El resurgir de un discurso
–¿Qué circunstancias se dieron ahora para que se visibilice el problema minero?
–Podríamos hacer una cronología sobre qué acontecimientos impactaron. Por ejemplo, la discusión en 2009 dentro de las universidades sobre los fondos de la mina La Alumbrera. Y en el marco de una acción en la Justicia contra el gerente de esta mina, Julián Patricio Rooney, por daños graves contra la salud pública por contaminación, quien también tiene causas por evasión fiscal y contrabando de minerales.
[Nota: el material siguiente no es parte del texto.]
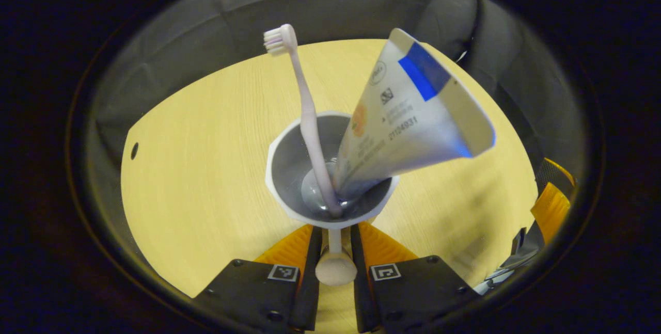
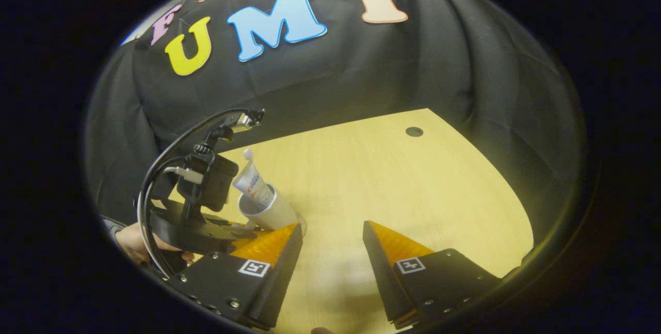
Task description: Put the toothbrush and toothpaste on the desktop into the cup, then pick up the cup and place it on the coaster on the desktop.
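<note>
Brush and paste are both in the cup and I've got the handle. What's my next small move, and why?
Probably lift the cup straight up, keeping it level. The toothbrush and toothpaste tube already stand inside, and the left gripper is closed on the cup handle. The right gripper is open, holding nothing.

Only thing I can actually read is a printed number, 91124931, on the toothpaste tube [image 1: 408, 127]; its other print's too blurry for me.
</note>
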Demonstrator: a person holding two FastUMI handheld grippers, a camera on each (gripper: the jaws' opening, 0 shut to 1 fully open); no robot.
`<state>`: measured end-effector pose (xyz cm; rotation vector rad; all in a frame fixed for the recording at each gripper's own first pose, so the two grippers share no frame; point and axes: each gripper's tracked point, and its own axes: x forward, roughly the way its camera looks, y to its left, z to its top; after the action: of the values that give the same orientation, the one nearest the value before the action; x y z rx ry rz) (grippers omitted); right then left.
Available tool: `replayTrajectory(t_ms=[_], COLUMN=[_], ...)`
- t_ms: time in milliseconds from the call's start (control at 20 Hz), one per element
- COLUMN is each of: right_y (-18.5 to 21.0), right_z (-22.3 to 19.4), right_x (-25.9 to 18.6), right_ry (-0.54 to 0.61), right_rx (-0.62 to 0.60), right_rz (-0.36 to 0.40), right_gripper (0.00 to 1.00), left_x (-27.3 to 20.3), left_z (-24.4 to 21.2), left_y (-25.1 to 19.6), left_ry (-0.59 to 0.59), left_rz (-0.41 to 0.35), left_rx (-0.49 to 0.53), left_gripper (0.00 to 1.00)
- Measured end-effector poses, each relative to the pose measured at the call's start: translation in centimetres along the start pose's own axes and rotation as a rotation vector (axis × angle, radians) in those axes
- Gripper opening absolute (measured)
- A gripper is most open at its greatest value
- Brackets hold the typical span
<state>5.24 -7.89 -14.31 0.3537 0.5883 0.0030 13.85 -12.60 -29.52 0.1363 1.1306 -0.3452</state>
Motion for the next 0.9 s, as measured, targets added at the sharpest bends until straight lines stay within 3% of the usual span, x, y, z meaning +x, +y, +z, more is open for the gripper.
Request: replayTrajectory(t_ms=[50, 250, 350, 550, 650, 700, 750, 900], right_y=[0.0, 0.0, -0.1, -0.4, -0.4, -0.1, 0.2, 2.3], right_z=[-0.1, -0.1, 0.2, 1.2, 2.2, 2.6, 3.2, 4.4], right_x=[0.1, 0.1, 0.2, -0.1, -0.5, -0.9, -1.3, -3.1], right_ry=[0.0, 0.0, -0.006, -0.036, -0.081, -0.103, -0.127, -0.202], right_rx=[0.001, 0.001, -0.009, -0.046, -0.081, -0.101, -0.121, -0.155], right_rz=[0.002, 0.005, 0.002, -0.005, -0.001, 0.005, 0.011, 0.066], right_gripper=[0.74, 0.74, 0.74, 0.74, 0.74, 0.74, 0.7, 0.74], left_x=[0.0, -0.4, -0.9, -3.7, -6.5, -8.1, -9.3, -14.0], left_z=[0.0, 0.0, 0.4, 1.3, 2.0, 2.2, 2.3, 2.2], left_y=[0.0, -1.1, -1.6, -1.2, -0.7, -0.2, 0.5, 2.2], left_ry=[0.002, -0.027, -0.056, -0.169, -0.26, -0.309, -0.359, -0.516], left_rz=[-0.003, -0.045, -0.064, -0.057, -0.045, -0.031, -0.016, 0.034], left_rx=[-0.002, -0.041, -0.066, -0.121, -0.151, -0.16, -0.169, -0.194], left_gripper=[0.31, 0.48, 0.69, 0.94, 0.82, 0.88, 0.88, 0.88])
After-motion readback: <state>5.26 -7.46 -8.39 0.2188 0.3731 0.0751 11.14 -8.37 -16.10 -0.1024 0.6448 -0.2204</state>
También hubo una enorme proliferación de estudios sobre esta problemática, no sólo en la región, sino en países centrales.
–¿Algún ejemplo?
–En 2010, la Comunidad Europea debatió el tema y su Parlamento prohibió la megaminería con cianuro. Pero esa ley también se refiere a procesos de contaminación ya ocurridos, a la imperiosa necesidad de cuidar los reservorios de agua, a contribuir a proteger la biodiversidad, y habla de la mala praxis de estas empresas y el incumplimiento de normas ambientales y laborales.
–¿Hay una alternativa a este modelo para la minería en Argentina?
–Falta un gran debate en el país para definir qué tipo de minería, a qué escala, dónde y para qué modelo de país; es decir, con qué proceso de industrialización y para abastecer qué necesidades. Nunca se dio este debate porque el marco normativo se impuso en la década de 1990. La megaminería responde al mercado y al sistema financiero, que no tienen límites. No es un parámetro para elaborar una política pública porque el mercado se basa en la acumulación por desapropiación de bienes no renovables.
–¿Hay algún signo de que ese debate pueda darse ahora?
–Hasta ahora, la única respuesta que hemos tenido es represión. Y la represión la ejecutan los gobiernos, que también han mantenido las leyes de la década de 1990 e incluso las han jerarquizado. A partir de 2004, la megaminería se convierte en un plan estratégico nacional, lo cual implica que todo el aparato del Estado está al servicio de estos proyectos.
–¿Qué consecuencias se imagina si continúa este modelo?
–No hace falta imaginar qué puede pasar en Argentina, sólo hay que ver lo que ocurre en Perú. Hace 20 años que tienen megaminería y es un país devastado. Hay ciudades declarada invivibles en las regiones de Apurímac, Pasco, Morococha, La Oroya y Choropampa. En 2009, el Congreso de Perú declaró de interés público el traslado de tres ciudades. Perú ya tiene contaminadas las aguas y le queda muy poca. La megaminería se queda con toda el agua. En el sector minero, ya en 2006 el agua aparecía como “recurso minero escaso”.